### EXERCISE GOAL
Begin at the line containing "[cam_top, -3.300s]" in the data below and go on through the line containing "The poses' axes", repeating each line exactly; include both ends and no other line.

### SUPPLIED INFORMATION
= = = = =
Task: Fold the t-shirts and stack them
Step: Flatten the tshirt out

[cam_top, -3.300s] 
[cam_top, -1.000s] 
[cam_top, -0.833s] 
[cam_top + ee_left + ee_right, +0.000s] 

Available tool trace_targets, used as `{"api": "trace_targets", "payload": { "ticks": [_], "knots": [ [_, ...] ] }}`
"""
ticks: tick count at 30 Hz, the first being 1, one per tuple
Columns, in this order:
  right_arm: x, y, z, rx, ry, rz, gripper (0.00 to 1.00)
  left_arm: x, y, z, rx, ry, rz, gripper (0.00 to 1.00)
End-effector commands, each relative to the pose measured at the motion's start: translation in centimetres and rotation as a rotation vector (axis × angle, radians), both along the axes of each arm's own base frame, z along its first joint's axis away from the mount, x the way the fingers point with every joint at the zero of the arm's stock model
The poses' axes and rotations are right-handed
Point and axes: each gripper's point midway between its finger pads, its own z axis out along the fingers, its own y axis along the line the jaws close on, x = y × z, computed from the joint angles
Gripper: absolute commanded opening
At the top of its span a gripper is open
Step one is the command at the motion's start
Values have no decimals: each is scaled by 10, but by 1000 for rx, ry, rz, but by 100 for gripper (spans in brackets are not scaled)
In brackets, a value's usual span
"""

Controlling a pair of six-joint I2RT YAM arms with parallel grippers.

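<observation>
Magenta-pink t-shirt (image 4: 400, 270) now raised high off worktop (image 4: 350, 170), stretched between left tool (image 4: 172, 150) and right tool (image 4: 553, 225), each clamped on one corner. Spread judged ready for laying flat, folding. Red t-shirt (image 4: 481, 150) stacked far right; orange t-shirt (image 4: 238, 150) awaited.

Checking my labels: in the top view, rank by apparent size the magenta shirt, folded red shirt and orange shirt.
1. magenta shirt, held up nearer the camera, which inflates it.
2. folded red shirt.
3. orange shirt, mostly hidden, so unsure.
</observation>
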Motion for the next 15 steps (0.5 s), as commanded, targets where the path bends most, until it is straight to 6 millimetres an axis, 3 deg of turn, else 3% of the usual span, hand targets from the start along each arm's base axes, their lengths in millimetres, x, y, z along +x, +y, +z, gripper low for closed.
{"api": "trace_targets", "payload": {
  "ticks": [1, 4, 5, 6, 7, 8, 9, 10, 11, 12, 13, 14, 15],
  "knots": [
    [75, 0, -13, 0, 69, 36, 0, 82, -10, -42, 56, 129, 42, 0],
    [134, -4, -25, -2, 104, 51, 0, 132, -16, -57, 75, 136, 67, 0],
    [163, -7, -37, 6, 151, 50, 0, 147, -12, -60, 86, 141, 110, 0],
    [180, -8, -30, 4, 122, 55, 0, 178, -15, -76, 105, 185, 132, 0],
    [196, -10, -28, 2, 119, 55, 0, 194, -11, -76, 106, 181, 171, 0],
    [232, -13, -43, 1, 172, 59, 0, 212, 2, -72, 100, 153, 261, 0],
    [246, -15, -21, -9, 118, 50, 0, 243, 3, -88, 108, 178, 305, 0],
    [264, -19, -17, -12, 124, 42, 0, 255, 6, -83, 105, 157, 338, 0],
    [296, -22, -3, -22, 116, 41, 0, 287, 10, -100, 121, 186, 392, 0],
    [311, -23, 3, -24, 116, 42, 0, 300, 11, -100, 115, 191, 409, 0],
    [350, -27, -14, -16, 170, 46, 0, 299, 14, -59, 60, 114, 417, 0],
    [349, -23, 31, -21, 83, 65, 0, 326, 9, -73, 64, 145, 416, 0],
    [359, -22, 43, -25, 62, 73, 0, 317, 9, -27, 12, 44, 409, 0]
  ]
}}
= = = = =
### EXERCISE SOLUTION
[cam_top, -3.300s] 
[cam_top, -1.000s] 
[cam_top, -0.833s] 
[cam_top + ee_left + ee_right, +0.000s] 

Available tool trace_targets, used as `{"api": "trace_targets", "payload": { "ticks": [_], "knots": [ [_, ...] ] }}`
"""
ticks: tick count at 30 Hz, the first being 1, one per tuple
Columns, in this order:
  right_arm: x, y, z, rx, ry, rz, gripper (0.00 to 1.00)
  left_arm: x, y, z, rx, ry, rz, gripper (0.00 to 1.00)
End-effector commands, each relative to the pose measured at the motion's start: translation in centimetres and rotation as a rotation vector (axis × angle, radians), both along the axes of each arm's own base frame, z along its first joint's axis away from the mount, x the way the fingers point with every joint at the zero of the arm's stock model
The poses' axes and rotations are right-handed

This exercise requires no further response.